Department of Anesthesiology and Pain Medicine, Chungnam National University Hospital, 282 Munhwa-ro, Jung-gu, Daejeon, 35015, South Korea.
Department of Anesthesiology and Pain Medicine, College of Medicine, Chungnam National University, Daejeon, South Korea.
BMC Anesthesiol. 2021 Dec 10;21(1):310. doi: 10.1186/s12871-021-01522-3.
The clinical range of central venous pressure (CVP) (typically 5 to 15 mmHg) is much less than the range of mean arterial blood pressure (60 to 120 mmHg), suggesting that CVP may have little impact on estimation of systemic vascular resistance (SVR). The accuracy and feasibility of using an arbitrary CVP rather than actual CVP for the estimation of SVR during intraoperative period is not known.
Using vital records obtained from patients who underwent neurological and cardiac surgery, the present study retrospectively calculated SVR using fixed values of CVP (0, 5, 10, 15, and 20 mmHg) and randomly changing values of CVP (5 to 15 mmHg) and compared these calculated SVRs with actual SVR, calculated using actual CVP. Differences between actual SVR and SVRs based on fixed and random CVPs were quantified as root mean square error (RMSE) and mean absolute percentage error (MAPE). Bland-Altman analysis and four-quadrant plot analysis were performed.

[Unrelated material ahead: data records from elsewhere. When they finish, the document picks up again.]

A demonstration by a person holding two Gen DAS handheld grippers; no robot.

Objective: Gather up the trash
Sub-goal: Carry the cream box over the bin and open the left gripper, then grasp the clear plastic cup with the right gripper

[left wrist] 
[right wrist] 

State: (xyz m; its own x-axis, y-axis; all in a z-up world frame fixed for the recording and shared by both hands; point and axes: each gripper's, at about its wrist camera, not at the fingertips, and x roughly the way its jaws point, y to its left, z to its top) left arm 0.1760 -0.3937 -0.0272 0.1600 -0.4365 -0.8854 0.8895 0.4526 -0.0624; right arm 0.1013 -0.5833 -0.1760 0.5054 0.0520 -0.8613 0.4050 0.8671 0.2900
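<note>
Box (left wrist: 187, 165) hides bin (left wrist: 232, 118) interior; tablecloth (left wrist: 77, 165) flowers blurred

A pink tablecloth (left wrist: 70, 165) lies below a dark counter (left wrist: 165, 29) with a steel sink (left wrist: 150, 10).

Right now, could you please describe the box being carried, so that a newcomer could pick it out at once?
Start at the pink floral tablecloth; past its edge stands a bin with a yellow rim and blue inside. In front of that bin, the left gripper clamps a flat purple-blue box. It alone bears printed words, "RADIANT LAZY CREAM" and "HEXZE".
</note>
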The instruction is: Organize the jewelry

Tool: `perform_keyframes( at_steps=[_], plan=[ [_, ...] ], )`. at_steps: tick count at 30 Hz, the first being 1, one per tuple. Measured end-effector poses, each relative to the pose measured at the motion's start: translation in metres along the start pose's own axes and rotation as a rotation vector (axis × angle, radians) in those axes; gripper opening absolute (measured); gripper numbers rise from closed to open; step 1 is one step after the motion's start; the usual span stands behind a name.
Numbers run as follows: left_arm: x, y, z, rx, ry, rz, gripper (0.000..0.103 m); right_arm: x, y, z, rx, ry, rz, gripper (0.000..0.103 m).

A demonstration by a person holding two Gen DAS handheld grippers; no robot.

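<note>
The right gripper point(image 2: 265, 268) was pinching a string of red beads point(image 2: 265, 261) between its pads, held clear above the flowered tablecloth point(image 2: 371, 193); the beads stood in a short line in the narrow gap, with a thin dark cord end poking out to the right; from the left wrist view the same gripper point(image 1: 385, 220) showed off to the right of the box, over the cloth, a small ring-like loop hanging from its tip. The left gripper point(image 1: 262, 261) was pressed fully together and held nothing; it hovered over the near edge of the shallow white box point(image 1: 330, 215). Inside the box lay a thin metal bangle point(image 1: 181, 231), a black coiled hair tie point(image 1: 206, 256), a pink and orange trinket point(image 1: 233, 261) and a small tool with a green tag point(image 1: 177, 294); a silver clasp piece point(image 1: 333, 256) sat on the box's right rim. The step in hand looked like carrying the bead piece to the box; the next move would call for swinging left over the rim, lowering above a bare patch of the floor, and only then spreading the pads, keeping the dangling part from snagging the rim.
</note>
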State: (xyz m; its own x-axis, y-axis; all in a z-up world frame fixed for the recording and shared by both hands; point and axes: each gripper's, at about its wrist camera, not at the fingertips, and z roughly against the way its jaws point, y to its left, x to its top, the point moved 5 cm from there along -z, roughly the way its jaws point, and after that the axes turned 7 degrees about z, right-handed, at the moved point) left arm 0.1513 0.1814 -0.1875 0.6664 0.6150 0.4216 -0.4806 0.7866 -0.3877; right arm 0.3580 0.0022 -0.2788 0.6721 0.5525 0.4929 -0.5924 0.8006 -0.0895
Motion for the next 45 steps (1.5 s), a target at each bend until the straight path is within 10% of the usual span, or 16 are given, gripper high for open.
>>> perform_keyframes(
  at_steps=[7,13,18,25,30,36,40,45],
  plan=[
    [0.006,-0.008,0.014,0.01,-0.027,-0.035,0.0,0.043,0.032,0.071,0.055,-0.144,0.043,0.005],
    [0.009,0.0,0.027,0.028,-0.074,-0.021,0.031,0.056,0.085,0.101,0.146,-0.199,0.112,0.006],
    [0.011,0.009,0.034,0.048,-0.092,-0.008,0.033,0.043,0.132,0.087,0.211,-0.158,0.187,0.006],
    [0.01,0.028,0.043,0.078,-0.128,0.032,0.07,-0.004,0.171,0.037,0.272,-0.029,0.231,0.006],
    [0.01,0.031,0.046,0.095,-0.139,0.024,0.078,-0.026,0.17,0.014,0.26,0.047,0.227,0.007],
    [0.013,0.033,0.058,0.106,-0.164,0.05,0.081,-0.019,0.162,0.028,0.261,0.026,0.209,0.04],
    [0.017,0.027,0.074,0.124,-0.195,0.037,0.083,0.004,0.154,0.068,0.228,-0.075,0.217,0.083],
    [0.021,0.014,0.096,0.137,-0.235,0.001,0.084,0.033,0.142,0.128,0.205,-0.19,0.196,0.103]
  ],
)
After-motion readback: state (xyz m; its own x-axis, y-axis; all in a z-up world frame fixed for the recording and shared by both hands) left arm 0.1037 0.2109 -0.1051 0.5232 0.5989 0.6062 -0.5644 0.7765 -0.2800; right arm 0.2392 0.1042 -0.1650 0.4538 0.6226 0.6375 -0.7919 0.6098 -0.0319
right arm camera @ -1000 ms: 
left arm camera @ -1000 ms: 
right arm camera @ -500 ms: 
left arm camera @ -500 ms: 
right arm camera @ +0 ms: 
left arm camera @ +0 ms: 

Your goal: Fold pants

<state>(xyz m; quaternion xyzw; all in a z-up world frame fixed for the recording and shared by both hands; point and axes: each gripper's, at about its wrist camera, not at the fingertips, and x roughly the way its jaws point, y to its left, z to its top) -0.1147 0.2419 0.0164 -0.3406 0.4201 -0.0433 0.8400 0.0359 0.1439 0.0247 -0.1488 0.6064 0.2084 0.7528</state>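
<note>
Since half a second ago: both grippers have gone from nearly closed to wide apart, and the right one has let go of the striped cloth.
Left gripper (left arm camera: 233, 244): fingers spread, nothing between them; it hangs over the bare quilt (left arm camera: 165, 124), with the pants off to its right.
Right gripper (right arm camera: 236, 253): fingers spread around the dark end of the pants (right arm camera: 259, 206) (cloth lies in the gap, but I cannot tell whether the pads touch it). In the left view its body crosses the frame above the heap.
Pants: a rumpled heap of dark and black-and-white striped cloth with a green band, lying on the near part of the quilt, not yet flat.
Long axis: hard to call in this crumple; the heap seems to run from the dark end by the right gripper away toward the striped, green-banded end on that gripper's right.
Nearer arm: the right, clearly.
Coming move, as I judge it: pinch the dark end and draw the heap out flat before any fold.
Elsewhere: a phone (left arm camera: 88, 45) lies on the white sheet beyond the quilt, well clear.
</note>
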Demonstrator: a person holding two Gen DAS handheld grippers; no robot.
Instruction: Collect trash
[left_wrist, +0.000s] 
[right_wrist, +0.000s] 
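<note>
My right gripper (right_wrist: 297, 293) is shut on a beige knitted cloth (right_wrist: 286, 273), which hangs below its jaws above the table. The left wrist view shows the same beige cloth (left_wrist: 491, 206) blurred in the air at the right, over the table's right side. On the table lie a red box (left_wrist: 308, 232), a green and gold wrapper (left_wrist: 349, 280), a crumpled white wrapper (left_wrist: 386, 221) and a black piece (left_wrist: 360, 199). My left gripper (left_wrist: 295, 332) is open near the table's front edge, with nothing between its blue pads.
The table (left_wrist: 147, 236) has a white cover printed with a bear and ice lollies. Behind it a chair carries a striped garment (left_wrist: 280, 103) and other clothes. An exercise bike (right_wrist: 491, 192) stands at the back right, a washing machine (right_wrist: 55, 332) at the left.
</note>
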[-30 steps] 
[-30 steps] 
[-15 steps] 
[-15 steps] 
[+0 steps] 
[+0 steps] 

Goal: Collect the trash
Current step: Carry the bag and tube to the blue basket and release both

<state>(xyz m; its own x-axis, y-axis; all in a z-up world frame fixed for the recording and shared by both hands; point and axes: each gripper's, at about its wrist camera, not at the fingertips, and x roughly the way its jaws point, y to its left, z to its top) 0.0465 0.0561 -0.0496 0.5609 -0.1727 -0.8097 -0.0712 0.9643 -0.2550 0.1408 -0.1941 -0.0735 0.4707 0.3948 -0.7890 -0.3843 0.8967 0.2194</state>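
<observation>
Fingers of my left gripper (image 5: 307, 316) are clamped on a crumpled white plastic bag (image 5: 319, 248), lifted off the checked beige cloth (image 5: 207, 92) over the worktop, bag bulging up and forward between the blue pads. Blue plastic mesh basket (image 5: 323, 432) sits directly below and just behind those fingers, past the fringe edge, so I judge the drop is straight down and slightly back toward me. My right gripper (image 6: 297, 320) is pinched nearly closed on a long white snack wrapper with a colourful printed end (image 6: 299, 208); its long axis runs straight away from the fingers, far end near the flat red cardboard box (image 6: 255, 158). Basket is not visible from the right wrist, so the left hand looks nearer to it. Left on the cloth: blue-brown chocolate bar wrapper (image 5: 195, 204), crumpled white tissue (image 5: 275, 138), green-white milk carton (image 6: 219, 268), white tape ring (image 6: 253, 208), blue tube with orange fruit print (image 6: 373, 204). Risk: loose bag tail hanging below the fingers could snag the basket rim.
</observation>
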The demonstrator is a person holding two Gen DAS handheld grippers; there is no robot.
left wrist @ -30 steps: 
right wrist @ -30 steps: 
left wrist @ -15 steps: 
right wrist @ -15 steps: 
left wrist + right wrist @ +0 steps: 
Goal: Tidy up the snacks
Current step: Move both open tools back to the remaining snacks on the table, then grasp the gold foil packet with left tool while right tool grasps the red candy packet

A total of 34 patients are included, including 18 who underwent neurosurgery and 16 who underwent cardiac surgery; 501,380 s (139.3 h) of data was analyzed. The SVR derived from a fixed CVP of 10 mmHg (SVRf10) showed the highest accuracy (RMSE: 115 and 104 [dynes/sec/cm] and MAPE: 6.3 and 5.7% in neurological and cardiac surgery, respectively). The 95% limits of agreement between SVRf10 and actual SVR were - 208.5 (95% confidence interval [CI], - 306.3 to - 148.1) and 242.2 (95% CI, 181.8 to 340.0) dynes/sec/cm in neurosurgery and - 268.1 (95% CI, - 367.5 to - 207.7) and 163.2 (95% CI, 102.9 to 262.6) dynes/sec/cm in cardiac surgery. All the SVRs derived from the fixed CVPs (regardless of its absolute value) showed excellent trending ability (concordance rate > 0.99).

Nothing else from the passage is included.